René Betancourt, de 22 años y quien montaba una patineta, pensó originalmente que había sido la víctima de una salvaje paliza en el downtown de Miami, trata de aclarar las cosas.
El no fue atacado por cuatro o cinco personas de la raza negra, lo que se dijo a la policía y los medios noticiosos por casi dos semanas a principios de este mes. Un video de supervisión dado a conocer hace más de una semana lo mostró con su patineta, sin casco, chocando con su cara primero en una pared de concreto de un estacionamiento durante la noche del 6 de julio.
Betancourt, quien habló el domingo por la noche con The Miami Herald, dijo que no recuerda lo que sucedió, ni recuerda haber culpado a alguien por sus lesiones.
No tengo recuerdos, dijo Betancourt sobre sus interrogatorios iniciales por detectives mientras esperaba ser llevado a cirugía por fracturas en el cráneo y un coágulo de sangre en su cerebro el día después del accidente.
No tengo idea de lo que pasaba por mi mente en ese momento. No puedo ser realmente considerado que era completamente yo, dijo Betancourt.
El último momento de claridad que recuerda es montando patineta cerca del Hospital Jackson Memorial la noche del 6 de julio.
Después del accidente, pasó la noche en su auto, no lejos del hospital donde lo tratarían.
Sabía que había un problema porque mi hijo me dijo que estaba en la casa de su tía Nora cuando trató de llamarlo, dijo el domingo su padre, René Betancourt padre. El encontró a su hijo a la mañana siguiente cerca del estacionamiento, ensangrentado y desorientado.
Estaba en un mundo paralelo.
Los detectives de la policía de Miami llegaron al Centro de Traumas Ruder del Jackson al siguiente día, poco después que Betancourt ingresó a una sala de espera de pre cirugía. El neurocirujano Ricargo Komotar dijo que antes de la cirugía, Betancourt parecía estar confuso.
Ciertamente no era coherente.
El interrogatorio por la policía fue breve, de acuerdo con el padre de Bentancourt, quien estaba en la habitación mientras un detective le preguntaba a Betancourt cómo se había lesionado.
El preguntó, ¿Te lastimaste? Te atacaron? ¿Cuántas personas te atacaron? dijo el padre.
Cuando su hijo no respondió, dijo, el detective preguntó: ¿Uno, dos, tres, cuatro, cinco?
Betancourt dio una respuesta afirmativa a este punto, aunque fue más un gruñido que una declaración, dijo su padre. Entonces los detectives le pidieron una descripción de los atacantes.
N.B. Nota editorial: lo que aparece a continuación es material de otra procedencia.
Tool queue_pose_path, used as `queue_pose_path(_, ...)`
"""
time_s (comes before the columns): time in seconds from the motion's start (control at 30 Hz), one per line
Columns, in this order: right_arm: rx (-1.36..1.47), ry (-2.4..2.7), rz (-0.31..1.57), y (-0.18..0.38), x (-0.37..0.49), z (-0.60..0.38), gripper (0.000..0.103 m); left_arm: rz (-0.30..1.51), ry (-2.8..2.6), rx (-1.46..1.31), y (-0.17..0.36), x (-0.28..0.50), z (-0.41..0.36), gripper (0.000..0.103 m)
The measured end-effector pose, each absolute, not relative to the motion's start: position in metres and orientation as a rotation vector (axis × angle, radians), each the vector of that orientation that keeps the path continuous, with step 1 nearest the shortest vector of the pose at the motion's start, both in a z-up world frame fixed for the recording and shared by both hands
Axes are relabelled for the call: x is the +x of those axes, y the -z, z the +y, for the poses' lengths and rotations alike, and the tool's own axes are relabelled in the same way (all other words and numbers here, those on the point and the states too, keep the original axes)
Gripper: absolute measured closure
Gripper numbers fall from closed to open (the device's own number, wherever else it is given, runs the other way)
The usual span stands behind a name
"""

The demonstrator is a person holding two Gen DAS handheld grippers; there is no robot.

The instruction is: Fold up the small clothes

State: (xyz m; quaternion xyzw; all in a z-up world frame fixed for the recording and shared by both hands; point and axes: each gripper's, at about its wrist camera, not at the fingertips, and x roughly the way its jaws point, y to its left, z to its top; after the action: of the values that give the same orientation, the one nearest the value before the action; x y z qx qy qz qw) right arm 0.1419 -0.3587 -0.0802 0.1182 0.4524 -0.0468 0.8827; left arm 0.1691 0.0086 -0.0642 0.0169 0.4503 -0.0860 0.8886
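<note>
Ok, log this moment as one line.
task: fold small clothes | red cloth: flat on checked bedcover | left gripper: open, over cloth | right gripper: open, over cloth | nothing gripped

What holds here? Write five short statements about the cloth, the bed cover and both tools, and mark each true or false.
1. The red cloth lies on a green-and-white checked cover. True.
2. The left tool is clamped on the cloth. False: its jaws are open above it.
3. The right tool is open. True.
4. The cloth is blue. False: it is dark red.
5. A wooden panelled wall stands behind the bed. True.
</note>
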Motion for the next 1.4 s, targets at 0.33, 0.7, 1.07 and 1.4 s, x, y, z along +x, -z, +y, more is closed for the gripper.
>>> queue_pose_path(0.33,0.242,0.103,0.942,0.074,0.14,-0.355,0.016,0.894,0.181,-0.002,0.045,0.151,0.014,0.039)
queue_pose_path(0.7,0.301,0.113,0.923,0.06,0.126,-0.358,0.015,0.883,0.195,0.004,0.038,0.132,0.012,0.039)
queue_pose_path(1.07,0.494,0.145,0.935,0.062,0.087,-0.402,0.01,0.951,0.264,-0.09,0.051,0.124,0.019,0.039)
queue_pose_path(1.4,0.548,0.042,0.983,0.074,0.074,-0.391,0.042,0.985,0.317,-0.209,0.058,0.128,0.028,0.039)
Los detectives le preguntaron, ¿Son blancos, hispanos, negros? dijo su padre. Mi hijo dijo sí. Pero tienen que entender, el no tenia conciencia de lo que decía.
La respuesta de Betancourt y la opinión de los médicos, quienes creyeron que las lesiones eran sospechosamente graves, llevaron a la policía a creer que había sido fuertemente atacado.
Si no había un video, creíamos que había sido atacado, dijo Komotar. Agregó que él ha examinado a jugadores de fútbol con similares traumas en la cabeza quienes a veces no recuerdan contra qué equipo jugaban cuando resultaron lesionados.
Cuando los medios noticiosos se fueron también con la historia de la golpiza, la comunidad dio un paso adelante con su apoyo, donando más de $1,600 para un fondo credo para Betancourt por el Hospital Jackson Memorial. La familia de Betancourt no ha recibido el dinero, y ofreció devolver cualquier fondo donado bajo la consideración de que había ocurrido un ataque.
Una vez que surgió la verdad sobre las lesiones de Betancourt, una carta al editor publicada el 26 de julio en The Miami Herald expresó su disgusto: Otra vez hombres negros son demonizados por alguien que se inventa una historia para cubrir su desastre, escribió Faye Davis.
Debido a la gravedad de las lesiones en la cabeza de Betancourt, la policía lo acusó de engañar a los investigadores. Kenia Reyes, portavoz de la policía de Miami, dijo que los detalles de la investigación de un posible ataque no se pueden dar a conocer. No se sabe cuántas personas se interrogaron como posibles atacantes.